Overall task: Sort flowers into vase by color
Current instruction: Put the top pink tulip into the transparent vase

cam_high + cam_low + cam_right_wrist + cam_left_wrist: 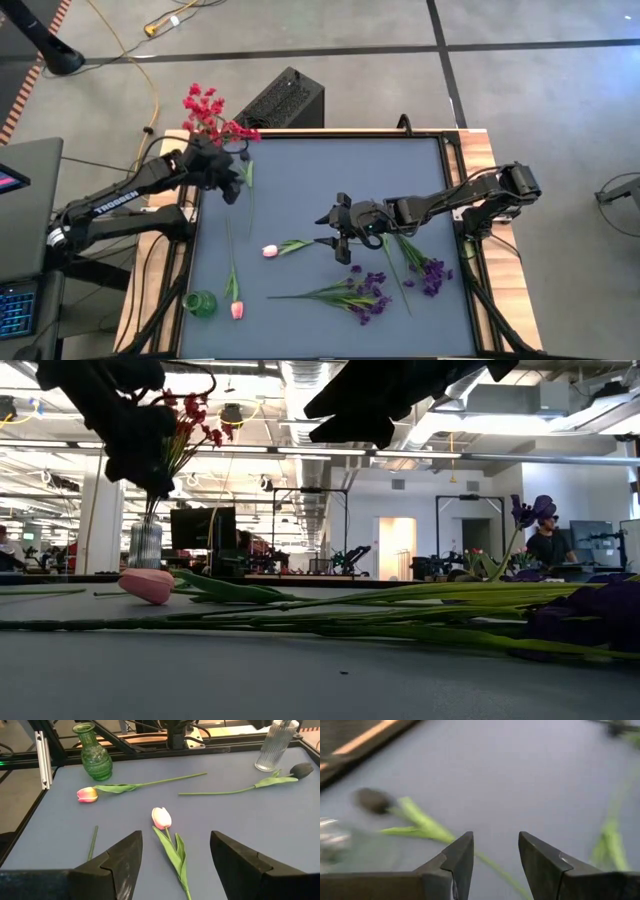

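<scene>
- Your work surface is the blue-grey table mat (330,180), and the sort is partly done: red blossom sprays (208,112) already stand in the clear ribbed vase (274,744) at the far-left corner, while the green glass vase (200,304) at the near-left corner has nothing in it.
- Your right gripper (338,232) hangs over the middle of the mat with its fingers spread wide and nothing between them. By my reading, you are lining up a pick on the pink tulip (161,817) just ahead of it.
- That pink tulip lies flat, long axis roughly across the mat, bud toward the left side and stem and leaves running back under the right gripper. The next move likely calls for coming down across the stem just behind the bud, jaws straddling it crosswise.
- Your left gripper (495,865) sits by the ribbed vase, fingers parted and holding nothing; a stem lies on the mat below them.
- A dark-budded flower (301,769) lies beside that ribbed vase, bud toward it.
- Purple iris-like bunches (430,275) wait on the right side near the front edge, one stem angled toward the far side.
- A second pink tulip (237,309) lies just beside the green glass vase, bud toward the near edge, stem pointing away.
</scene>
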Tool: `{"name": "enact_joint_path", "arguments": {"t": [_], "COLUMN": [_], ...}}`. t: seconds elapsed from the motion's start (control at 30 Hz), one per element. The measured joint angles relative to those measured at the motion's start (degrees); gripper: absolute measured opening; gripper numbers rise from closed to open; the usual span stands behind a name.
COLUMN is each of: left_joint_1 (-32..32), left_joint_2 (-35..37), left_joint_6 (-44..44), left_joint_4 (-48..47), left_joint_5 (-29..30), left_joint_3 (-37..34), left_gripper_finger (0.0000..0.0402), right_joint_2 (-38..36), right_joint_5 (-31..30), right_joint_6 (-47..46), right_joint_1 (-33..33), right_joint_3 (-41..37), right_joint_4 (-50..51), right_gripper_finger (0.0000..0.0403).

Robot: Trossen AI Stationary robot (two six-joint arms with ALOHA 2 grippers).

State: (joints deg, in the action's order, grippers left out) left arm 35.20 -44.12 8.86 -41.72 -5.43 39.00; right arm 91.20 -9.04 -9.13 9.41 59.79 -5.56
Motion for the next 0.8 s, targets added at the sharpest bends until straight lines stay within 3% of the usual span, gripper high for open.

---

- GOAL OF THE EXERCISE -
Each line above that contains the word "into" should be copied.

- TASK SOLUTION -
Overall task: Sort flowers into vase by color
Current instruction: Put the top pink tulip into the transparent vase

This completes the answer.